Should you offer to pay a guest speaker? I have so far never offered payment to a guest speaker, but I will be changing that soon. When I have asked former students to come and they are just entering the workforce, I often send them a $25 gift card for a bookstore as a thank you for a 1-hour session. I am going to change this policy, though, for guest speakers of color. Professionals of color are often asked to do a tremendous amount of volunteer service work in order to combat racism. That is becoming even more popular now–which is a good thing–but the pressure on professionals of color is mounting. So I will be offering a modest payment (maybe $100 or so for an hour) to scholars of color that I invite, if they are friends or colleagues. If they are professional speakers, I will ask them what would be appropriate compensation and if I can’t pay that much, I will tell them and thank they anyway for their willingness. Since I won’t ask speakers to give a presentation, but to engage in an impromptu conversation that doesn’t require much preparation, I hope that will help with the expense. If the speaker requires preparation, that prep time should be compensated.

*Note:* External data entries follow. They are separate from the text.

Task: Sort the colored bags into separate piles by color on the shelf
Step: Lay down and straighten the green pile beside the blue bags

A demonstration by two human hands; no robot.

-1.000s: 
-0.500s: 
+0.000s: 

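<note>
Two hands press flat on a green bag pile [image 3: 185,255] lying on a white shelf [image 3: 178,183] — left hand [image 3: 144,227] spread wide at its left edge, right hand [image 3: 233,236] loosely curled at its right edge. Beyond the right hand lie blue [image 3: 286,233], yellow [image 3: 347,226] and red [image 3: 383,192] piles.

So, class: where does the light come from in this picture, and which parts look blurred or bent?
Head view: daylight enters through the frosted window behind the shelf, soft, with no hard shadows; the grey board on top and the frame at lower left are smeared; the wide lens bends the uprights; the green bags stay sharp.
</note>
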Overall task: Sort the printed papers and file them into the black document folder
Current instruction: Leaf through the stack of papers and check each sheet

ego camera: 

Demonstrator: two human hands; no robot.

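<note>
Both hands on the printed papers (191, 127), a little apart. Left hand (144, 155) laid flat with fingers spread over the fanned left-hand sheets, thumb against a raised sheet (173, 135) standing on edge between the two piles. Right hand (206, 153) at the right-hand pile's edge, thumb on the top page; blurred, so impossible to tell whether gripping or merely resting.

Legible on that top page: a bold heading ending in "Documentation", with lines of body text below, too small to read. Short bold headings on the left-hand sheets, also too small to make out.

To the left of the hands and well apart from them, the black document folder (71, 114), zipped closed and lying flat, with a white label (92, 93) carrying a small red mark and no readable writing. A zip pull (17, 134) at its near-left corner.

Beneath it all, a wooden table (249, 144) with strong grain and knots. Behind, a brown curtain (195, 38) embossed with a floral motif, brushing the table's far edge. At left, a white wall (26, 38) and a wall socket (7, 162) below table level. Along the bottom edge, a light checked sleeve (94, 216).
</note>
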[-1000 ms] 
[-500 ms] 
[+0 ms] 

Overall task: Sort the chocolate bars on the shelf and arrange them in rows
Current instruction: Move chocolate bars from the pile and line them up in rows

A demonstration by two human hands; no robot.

Whom should you invite? Get to know your students well enough to know what they’d be interested in? Offer them options. I’ve had guest speakers who were first-year teachers in my methods of teaching English classes. I’ve had professional writers in my composition courses. I’ve hosted English professors who write about environmental issues for my “English Studies for STEM Majors” class, and more.
How often should you host guest speakers? I’ve hosted as many as 4-5 guest speakers in a semester, and I’ve also had as many as 3-4 guest speakers at once (with first-year teachers). I have yet to have anyone complain that I’ve invited too many guest speakers. Students seem to really love it.
Guest Speakers Are Fun!
Learning should be fun. The more fun the learning is, the greater the depth with which learners will engage, and the more they will learn. That’s one of the best things about students. Fun works best for their learning. As a result, really good teachers make their classes fun for everyone. Isn’t that great?!
Get out there and enjoy. Bring some new voices into your classroom and have fun with your students.